**YOUR OBJECTIVE**
Here is a listing. Write it out again without a single difference.

**SUPPLIED DATA**

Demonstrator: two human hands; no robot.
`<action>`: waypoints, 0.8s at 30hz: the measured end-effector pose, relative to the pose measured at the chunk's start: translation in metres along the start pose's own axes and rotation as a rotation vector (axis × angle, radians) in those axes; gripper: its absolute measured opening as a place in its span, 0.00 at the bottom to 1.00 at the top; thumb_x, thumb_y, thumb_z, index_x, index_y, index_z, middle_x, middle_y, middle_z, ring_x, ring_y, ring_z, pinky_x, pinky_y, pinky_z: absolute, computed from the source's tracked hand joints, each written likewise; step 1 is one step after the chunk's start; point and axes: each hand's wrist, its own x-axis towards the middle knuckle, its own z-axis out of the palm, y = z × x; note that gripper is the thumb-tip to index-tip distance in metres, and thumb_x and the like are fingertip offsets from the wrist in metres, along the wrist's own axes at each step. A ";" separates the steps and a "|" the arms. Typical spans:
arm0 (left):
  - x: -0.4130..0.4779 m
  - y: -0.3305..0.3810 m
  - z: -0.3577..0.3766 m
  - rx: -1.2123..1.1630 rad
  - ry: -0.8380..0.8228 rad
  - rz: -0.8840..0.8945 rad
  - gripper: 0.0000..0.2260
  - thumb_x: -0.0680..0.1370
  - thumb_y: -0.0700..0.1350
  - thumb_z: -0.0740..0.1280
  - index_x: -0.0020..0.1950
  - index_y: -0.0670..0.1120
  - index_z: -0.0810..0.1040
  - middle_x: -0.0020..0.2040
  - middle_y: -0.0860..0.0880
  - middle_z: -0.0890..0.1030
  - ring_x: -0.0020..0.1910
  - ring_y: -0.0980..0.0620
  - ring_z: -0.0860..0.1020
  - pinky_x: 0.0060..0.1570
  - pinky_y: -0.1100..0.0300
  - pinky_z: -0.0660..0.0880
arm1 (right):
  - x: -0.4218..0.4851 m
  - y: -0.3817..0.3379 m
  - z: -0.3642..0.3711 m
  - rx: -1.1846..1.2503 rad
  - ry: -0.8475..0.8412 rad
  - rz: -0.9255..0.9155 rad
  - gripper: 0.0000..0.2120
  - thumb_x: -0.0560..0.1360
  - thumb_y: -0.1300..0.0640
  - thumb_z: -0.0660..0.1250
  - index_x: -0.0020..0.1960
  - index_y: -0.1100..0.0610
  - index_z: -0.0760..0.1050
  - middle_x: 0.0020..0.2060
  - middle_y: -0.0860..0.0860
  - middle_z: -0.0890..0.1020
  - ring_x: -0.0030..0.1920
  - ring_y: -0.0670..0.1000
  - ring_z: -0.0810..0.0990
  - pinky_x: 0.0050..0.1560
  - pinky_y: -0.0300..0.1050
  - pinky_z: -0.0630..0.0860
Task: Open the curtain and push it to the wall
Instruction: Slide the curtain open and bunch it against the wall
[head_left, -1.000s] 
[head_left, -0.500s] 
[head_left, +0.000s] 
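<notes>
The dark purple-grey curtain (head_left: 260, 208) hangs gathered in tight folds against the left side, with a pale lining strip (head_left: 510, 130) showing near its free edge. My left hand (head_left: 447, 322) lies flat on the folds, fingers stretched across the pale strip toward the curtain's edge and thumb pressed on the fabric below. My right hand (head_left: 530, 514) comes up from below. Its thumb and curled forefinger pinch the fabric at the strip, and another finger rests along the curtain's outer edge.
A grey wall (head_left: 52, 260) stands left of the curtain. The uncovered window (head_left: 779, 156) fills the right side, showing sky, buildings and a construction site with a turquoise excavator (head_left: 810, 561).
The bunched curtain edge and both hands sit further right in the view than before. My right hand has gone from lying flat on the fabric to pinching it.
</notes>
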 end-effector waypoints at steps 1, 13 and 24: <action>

**WRITTEN SOLUTION**
Demonstrator: two human hands; no robot.
`<action>`: waypoints, 0.8s at 30hz: the measured end-effector pose, relative to the pose measured at the chunk's start: translation in metres along the start pose's own axes and rotation as a rotation vector (axis × angle, radians) in those axes; gripper: its absolute measured opening as a place in its span, 0.00 at the bottom to 1.00 at the top; thumb_x, thumb_y, thumb_z, index_x, index_y, index_z, middle_x, middle_y, middle_z, ring_x, ring_y, ring_z, pinky_x, pinky_y, pinky_z: absolute, computed from the source's tracked hand joints, each written likewise; step 1 is one step after the chunk's start; point and axes: each hand's wrist, its own x-axis towards the middle knuckle, its own z-axis out of the palm, y = z × x; note that gripper is the thumb-tip to index-tip distance in metres, and thumb_x and the like are fingertip offsets from the wrist in metres, along the wrist's own axes at each step. A ";" separates the steps and a "|" the arms. Typical spans:
arm0 (left):
  - x: -0.4130..0.4779 m
  - y: -0.3305..0.3810 m
  - z: -0.3577..0.3766 m
  - rx: -1.2123..1.1630 rad
  - ry: -0.8380..0.8228 rad
  - rz: -0.8840..0.8945 rad
  - gripper: 0.0000..0.2260
  - thumb_x: -0.0680..0.1370
  - thumb_y: -0.0700..0.1350
  - thumb_z: -0.0740..0.1280
  - index_x: -0.0020..0.1950
  - index_y: -0.0670..0.1120
  - index_z: -0.0810..0.1040
  - middle_x: -0.0020..0.2040
  - middle_y: -0.0860..0.0880
  - middle_z: -0.0890..0.1030
  - ring_x: -0.0020..0.1910
  - ring_y: -0.0980..0.0620
  - ring_z: -0.0860..0.1020
  - pinky_x: 0.0060..0.1570
  - pinky_y: -0.1100..0.0300
  - pinky_z: -0.0660..0.0880
arm1 (right):
  - x: -0.4218..0.4851 m
  - y: -0.3817..0.3379 m
  - z: -0.3642..0.3711 m
  - rx: -1.1846..1.2503 rad
  - ry: -0.8475..0.8412 rad
  - rz: -0.9255..0.9155 rad
  - gripper: 0.0000..0.2120
  - thumb_x: -0.0560..0.1360
  - thumb_y: -0.1300..0.0640
  - thumb_z: -0.0660..0.1250
  - index_x: -0.0020..0.1960
  - index_y: -0.1100..0.0610
  - index_z: -0.0760..0.1050
  - middle_x: 0.0020..0.2060
  - middle_y: -0.0860..0.0860
  - middle_z: -0.0890..0.1020
  - ring_x: -0.0030..0.1920
  - ring_y: -0.0670..0.1000
  - ring_z: -0.0810..0.0990
  - pinky_x: 0.0050..0.1560
  - pinky_y: -0.0300..0.1050
  - pinky_z: -0.0630..0.0860
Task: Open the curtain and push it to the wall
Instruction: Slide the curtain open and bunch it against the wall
[head_left, -1.000s] 
[head_left, -0.500s] 
[head_left, +0.000s] 
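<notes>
The dark purple-grey curtain (head_left: 260, 208) hangs gathered in tight folds against the left side, with a pale lining strip (head_left: 510, 130) showing near its free edge. My left hand (head_left: 447, 322) lies flat on the folds, fingers stretched across the pale strip toward the curtain's edge and thumb pressed on the fabric below. My right hand (head_left: 530, 514) comes up from below. Its thumb and curled forefinger pinch the fabric at the strip, and another finger rests along the curtain's outer edge.
A grey wall (head_left: 52, 260) stands left of the curtain. The uncovered window (head_left: 779, 156) fills the right side, showing sky, buildings and a construction site with a turquoise excavator (head_left: 810, 561).
The bunched curtain edge and both hands sit further right in the view than before. My right hand has gone from lying flat on the fabric to pinching it.
</notes>
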 end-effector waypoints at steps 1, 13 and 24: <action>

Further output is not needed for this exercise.